Insider pressure groups (such as the BMA and the Law Society), are more likely to be able to directly influence policy. Insider pressure groups are often consulted on regulations in their area. Outsider pressure groups (such as the Fathers 4 Justice and CND) are unlikely to be able to take advantage of this influence, since there are generally not involved within legislative procedures.
This is often due to their use of violent or illegal methods of protest. Another major contributing factor towards the success of a pressure group is to do with media. Pressure groups with the support of the media, and the wider public, have more chance of pressurising the government, to follow the pressure groups advice, however it can also have a off-putting effect if the media show the pressure group in a negative way.
For example, if the Labour Government (1997) had refused to pass the amendment to the firearms act, campaigned for by Snowdrop, for the 4 years of their first term then it is possible that considerable pressure would have built up, possibly leading to their removal from office. This shows the importance of the media and public opinion to the success of a pressure group. Leadership of the pressure group is very important, and celebrity leadership can enhance the public image of the pressure group.
The financial situation of a pressure group is another factor that can greatly affect the success or failure of the pressure group. This can mean the funds or what to do with the funds. Without suitable funds pressure groups are unlikely to be able to successfully campaign. For example the Make Poverty History campaign would not have been able to raise the awareness of poverty in the way that they have, if they have not had a reasonable amount of money. The size of the group is also important. made from p. groups.
The size of the group is important as a government is more likely to respond to larger pressure groups than smaller ones, as there are more potential votes to be won or lost. A good example of this would be the pressure group ‘Friends of the Earth’ (FOE). The main reason why this pressure group has had a huge success is that they have many branches all around the country and a huge number in size. There are more than 200 local groups in the FOE network in England, Wales and Northern Ireland, including the Channel Islands and Isle of Man.
Another main factor to their success is that the FOE campaigns join forces with other groups nationally and internationally. The organisation of pressure groups is often behind the action that is done to help their cause, for example a high amount of staff, a strong management structure, and a network for recruiting new members. Strong organisation can help achieve the pressure groups aims, these are big advantages over smaller, less formal and organised movements.

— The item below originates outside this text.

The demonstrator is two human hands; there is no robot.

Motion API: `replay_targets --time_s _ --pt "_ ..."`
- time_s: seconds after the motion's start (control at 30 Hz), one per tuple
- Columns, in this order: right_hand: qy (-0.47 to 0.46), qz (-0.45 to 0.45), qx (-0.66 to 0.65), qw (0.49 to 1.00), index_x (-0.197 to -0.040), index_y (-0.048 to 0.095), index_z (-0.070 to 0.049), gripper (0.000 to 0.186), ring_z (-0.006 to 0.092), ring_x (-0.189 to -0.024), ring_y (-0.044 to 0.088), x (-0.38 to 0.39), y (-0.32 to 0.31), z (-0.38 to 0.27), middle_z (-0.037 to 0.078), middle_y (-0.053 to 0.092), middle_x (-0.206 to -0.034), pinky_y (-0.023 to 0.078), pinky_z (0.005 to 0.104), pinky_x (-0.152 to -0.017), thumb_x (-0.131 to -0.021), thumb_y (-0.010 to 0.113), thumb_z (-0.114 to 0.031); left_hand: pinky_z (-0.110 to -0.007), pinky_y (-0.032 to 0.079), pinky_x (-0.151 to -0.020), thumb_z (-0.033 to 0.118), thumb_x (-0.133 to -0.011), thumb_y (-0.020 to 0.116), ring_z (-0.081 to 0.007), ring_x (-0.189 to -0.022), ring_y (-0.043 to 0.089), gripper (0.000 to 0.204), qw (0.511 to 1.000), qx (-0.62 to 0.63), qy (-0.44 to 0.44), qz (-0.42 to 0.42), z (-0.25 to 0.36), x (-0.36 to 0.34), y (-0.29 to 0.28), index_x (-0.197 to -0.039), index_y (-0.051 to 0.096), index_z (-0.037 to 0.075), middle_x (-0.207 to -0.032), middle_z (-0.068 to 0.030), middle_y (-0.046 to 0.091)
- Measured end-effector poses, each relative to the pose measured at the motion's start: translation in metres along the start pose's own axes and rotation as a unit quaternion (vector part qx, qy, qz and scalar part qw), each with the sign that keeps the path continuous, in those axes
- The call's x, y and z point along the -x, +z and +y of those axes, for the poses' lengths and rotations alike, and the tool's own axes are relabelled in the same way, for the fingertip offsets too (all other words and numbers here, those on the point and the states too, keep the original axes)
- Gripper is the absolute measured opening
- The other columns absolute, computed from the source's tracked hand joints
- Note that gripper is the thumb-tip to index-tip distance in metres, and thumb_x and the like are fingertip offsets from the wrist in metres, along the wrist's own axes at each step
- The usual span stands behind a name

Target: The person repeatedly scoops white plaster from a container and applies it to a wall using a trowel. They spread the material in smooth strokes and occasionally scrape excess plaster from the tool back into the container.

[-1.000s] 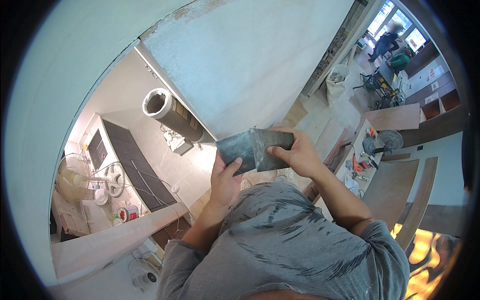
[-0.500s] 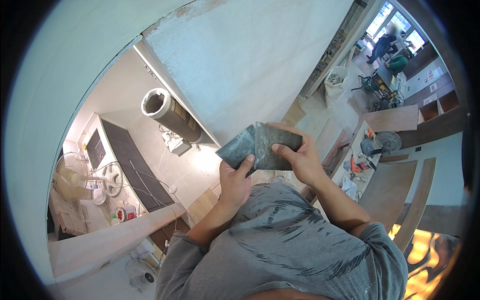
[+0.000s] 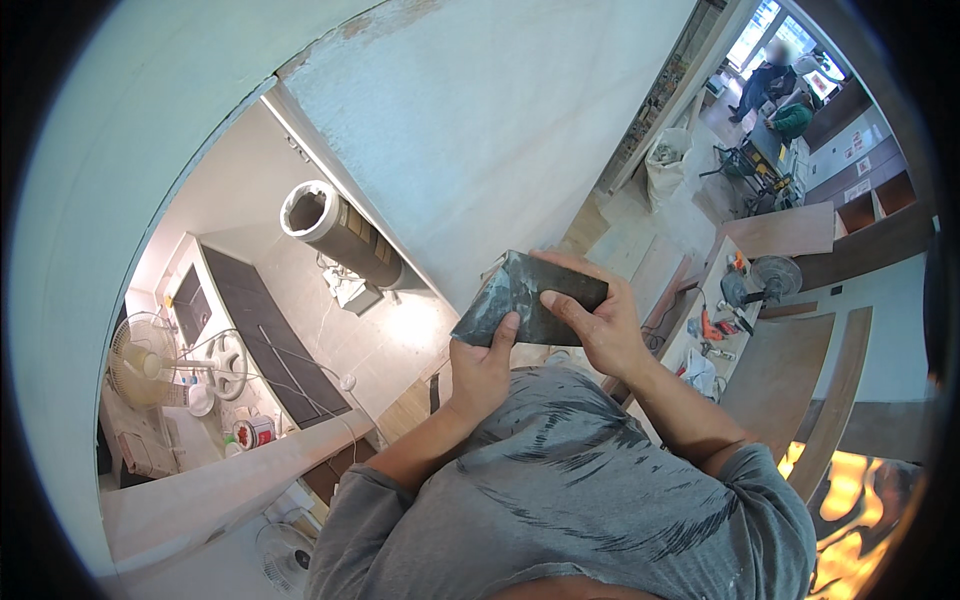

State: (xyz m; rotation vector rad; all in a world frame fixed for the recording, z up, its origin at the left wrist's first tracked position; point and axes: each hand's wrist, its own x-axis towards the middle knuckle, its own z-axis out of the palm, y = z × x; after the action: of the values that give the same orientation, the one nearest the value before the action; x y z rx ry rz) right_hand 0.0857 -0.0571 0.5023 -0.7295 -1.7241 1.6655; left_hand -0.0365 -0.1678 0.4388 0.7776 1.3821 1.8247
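Note:
In front of my chest, I hold two dark grey, flat, rectangular putty scrapers smeared with whitish residue. My left hand (image 3: 480, 375) pinches the left scraper (image 3: 488, 308), thumb on its near face. My right hand (image 3: 606, 325) grips the right scraper (image 3: 555, 278) by its outer end, thumb lying across the face and fingers behind. The two scrapers meet, with their inner edges overlapping. Beyond them stands a pale wall panel (image 3: 460, 130) with a patchy, rough upper edge.
Left of the panel, a tall brown tube (image 3: 345, 235) with a white rim stands near a dark countertop (image 3: 265, 335). A fan (image 3: 140, 355) and paint can (image 3: 253, 432) are at left. At right, a bench (image 3: 705, 325) holds tools; two people (image 3: 775, 95) are farther back.
My left hand has shifted right with its scraper, which now overlaps the right scraper more. The right hand has barely moved.

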Motion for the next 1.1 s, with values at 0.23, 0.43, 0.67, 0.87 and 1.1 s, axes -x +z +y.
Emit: replay_targets --time_s 0.23,0.43,0.67,0.87,1.1 --pt "-0.022 -0.039 0.012 0.999 -0.127 0.066 0.001 0.034 0.0143 -0.103 0.065 -0.008 0.000 -0.006 0.012 0.072 -0.117 0.051 0.0296 -0.094 -0.093 0.062 -0.001 -0.027 0.050 -0.085 0.013 -0.101 0.063 -0.0120 -0.097 0.063 0.025 0.999 -0.027 -0.012 -0.042 0.005 -0.007 -0.009 -0.119 0.063 -0.004 -0.107 -0.0069 0.070" --pt "0.019 -0.135 0.060 0.989 -0.128 0.067 -0.001 0.035 0.0144 -0.102 0.064 -0.019 -0.009 -0.009 0.012 0.072 -0.116 0.051 0.0289 -0.093 -0.093 0.063 -0.002 -0.027 0.051 -0.083 0.012 -0.100 0.062 -0.0110 -0.094 0.062 0.022 0.985 -0.094 -0.048 -0.136 0.010 -0.024 -0.029 -0.116 0.065 -0.003 -0.104 -0.0059 0.070" --pt "-0.020 0.042 -0.001 0.999 -0.129 0.065 0.002 0.036 0.0145 -0.106 0.063 -0.020 0.011 0.004 0.013 0.070 -0.121 0.050 0.0293 -0.095 -0.093 0.065 -0.004 -0.027 0.052 -0.081 0.015 -0.097 0.070 -0.0103 -0.090 0.063 0.022 0.996 -0.019 0.017 0.082 0.004 -0.023 -0.001 -0.109 0.068 -0.004 -0.099 -0.0052 0.071" --pt "-0.038 0.016 0.009 0.999 -0.128 0.065 0.003 0.035 0.0161 -0.107 0.065 -0.023 0.007 0.000 0.014 0.070 -0.122 0.050 0.0296 -0.095 -0.094 0.064 -0.003 -0.027 0.053 -0.079 0.015 -0.097 0.071 -0.0111 -0.087 0.065 0.024 0.998 -0.026 0.002 0.060 0.009 -0.025 -0.001 -0.109 0.069 -0.006 -0.096 -0.0054 0.072" --pt "-0.036 -0.086 0.073 0.993 -0.128 0.065 0.003 0.034 0.0164 -0.107 0.065 -0.031 -0.009 -0.004 0.014 0.070 -0.121 0.050 0.0292 -0.095 -0.095 0.063 -0.004 -0.027 0.053 -0.083 0.016 -0.096 0.071 -0.0125 -0.091 0.066 0.029 0.985 -0.133 -0.071 -0.080 0.005 -0.039 -0.024 -0.114 0.068 -0.007 -0.102 -0.0078 0.073"
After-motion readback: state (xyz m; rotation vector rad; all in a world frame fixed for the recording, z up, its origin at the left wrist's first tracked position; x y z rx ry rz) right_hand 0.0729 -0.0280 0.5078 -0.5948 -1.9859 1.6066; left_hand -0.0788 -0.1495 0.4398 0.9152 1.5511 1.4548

The countryside alliance in 1998 organised a massive demonstration in London, proving their attentiveness, and amount of organisational skills. Moreover, different tactics are used by pressure groups, which can add to the success of the group as a whole. Paid political consultants offer to act as intermediaries between pressure groups and parliament. Lobbyists have three main functions. Firstly, to provide groups with political information and secondly to bring groups into contact with MPs or officials and vice versa.
Thirdly, to persuade MPs or officials to back a particular issue or cause. For example, The ‘Snowdrop Campaign’ in 1996 used lobbying as a tactic to gain support for their ideas. This seemed to be effective, as there was a resulting gun amnesty, where 160,000 guns were handed in. Each pressure group is reliant on the public’s opinion. If the public opinion is good toward a particular issue or group, many MP’s are inclined to listen to the group with public support. For example, equal pay for women.
Therefore, public opinion is one of the most important factors in why some pressure groups are more successful than others, Also, if the public widely agree with the cause of a pressure group, the bigger the possible demonstration may be. In conclusion, the evidence above suggests that some pressure groups are more successful than others. There are many different factors that make a pressure group successful, including media coverage, finances, size of group, tactics used, public opinion and relationship with government, therefore a combination of these will ensure that you have a successful pressure group.